======== Data section

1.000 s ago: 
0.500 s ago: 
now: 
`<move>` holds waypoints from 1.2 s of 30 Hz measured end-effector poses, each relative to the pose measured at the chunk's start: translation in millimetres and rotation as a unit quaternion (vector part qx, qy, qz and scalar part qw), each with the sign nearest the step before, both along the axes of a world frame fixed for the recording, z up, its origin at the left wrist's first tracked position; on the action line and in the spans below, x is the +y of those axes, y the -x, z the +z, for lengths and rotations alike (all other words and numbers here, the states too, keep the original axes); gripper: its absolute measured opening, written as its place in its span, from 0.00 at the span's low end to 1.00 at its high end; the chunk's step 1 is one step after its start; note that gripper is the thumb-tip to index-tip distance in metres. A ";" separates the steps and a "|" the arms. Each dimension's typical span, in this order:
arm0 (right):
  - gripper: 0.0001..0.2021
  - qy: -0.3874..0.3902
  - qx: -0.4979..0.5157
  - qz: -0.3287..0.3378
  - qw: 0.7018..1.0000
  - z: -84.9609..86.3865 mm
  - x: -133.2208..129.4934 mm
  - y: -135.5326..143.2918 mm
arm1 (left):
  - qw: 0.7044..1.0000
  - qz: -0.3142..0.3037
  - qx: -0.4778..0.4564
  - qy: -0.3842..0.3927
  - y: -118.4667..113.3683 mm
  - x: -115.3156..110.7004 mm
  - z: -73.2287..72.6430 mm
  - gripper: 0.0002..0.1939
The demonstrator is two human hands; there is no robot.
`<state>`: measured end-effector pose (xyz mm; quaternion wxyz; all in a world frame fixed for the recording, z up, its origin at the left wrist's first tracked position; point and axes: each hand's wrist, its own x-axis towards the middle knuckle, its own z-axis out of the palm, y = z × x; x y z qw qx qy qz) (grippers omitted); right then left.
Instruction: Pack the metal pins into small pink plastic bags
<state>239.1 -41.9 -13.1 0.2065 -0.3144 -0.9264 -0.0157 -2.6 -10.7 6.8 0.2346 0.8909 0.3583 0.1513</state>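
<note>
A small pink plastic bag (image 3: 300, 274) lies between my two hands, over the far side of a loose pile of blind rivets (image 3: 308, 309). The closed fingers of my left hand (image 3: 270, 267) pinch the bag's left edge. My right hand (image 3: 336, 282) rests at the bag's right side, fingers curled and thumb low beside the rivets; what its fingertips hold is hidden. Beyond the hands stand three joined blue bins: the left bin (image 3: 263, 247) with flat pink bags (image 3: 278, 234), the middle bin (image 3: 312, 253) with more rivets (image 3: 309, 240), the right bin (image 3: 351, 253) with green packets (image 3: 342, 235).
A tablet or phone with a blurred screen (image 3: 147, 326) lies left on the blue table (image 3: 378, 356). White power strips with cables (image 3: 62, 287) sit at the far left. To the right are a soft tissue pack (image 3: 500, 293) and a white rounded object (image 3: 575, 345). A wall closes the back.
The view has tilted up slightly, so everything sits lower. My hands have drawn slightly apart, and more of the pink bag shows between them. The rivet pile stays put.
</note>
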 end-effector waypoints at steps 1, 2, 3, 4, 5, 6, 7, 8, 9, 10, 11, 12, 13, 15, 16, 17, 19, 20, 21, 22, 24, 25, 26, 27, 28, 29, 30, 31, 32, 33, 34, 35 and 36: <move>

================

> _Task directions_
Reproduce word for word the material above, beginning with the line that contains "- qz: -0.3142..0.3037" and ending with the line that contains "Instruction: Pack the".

> _Solution to the exercise_
  - qz: -0.3142..0.3037
  - qx: -0.4778..0.4564
  - qy: -0.3842..0.3927
  - y: -118.4667..113.3683 mm
  - x: -115.3156..110.7004 mm
  - z: -73.2287..72.6430 mm
  - gripper: 0.0002..0.1939
The demonstrator is two human hands; there is no robot.
`<state>`: measured end-effector pose (xyz mm; quaternion wxyz; all in a world frame fixed for the recording, z up, its origin at the left wrist's first tracked position; point and axes: each hand's wrist, its own x-axis towards the middle knuckle, its own z-axis out of the palm, y = z × x; x y z qw qx qy qz) (grippers omitted); right then left.
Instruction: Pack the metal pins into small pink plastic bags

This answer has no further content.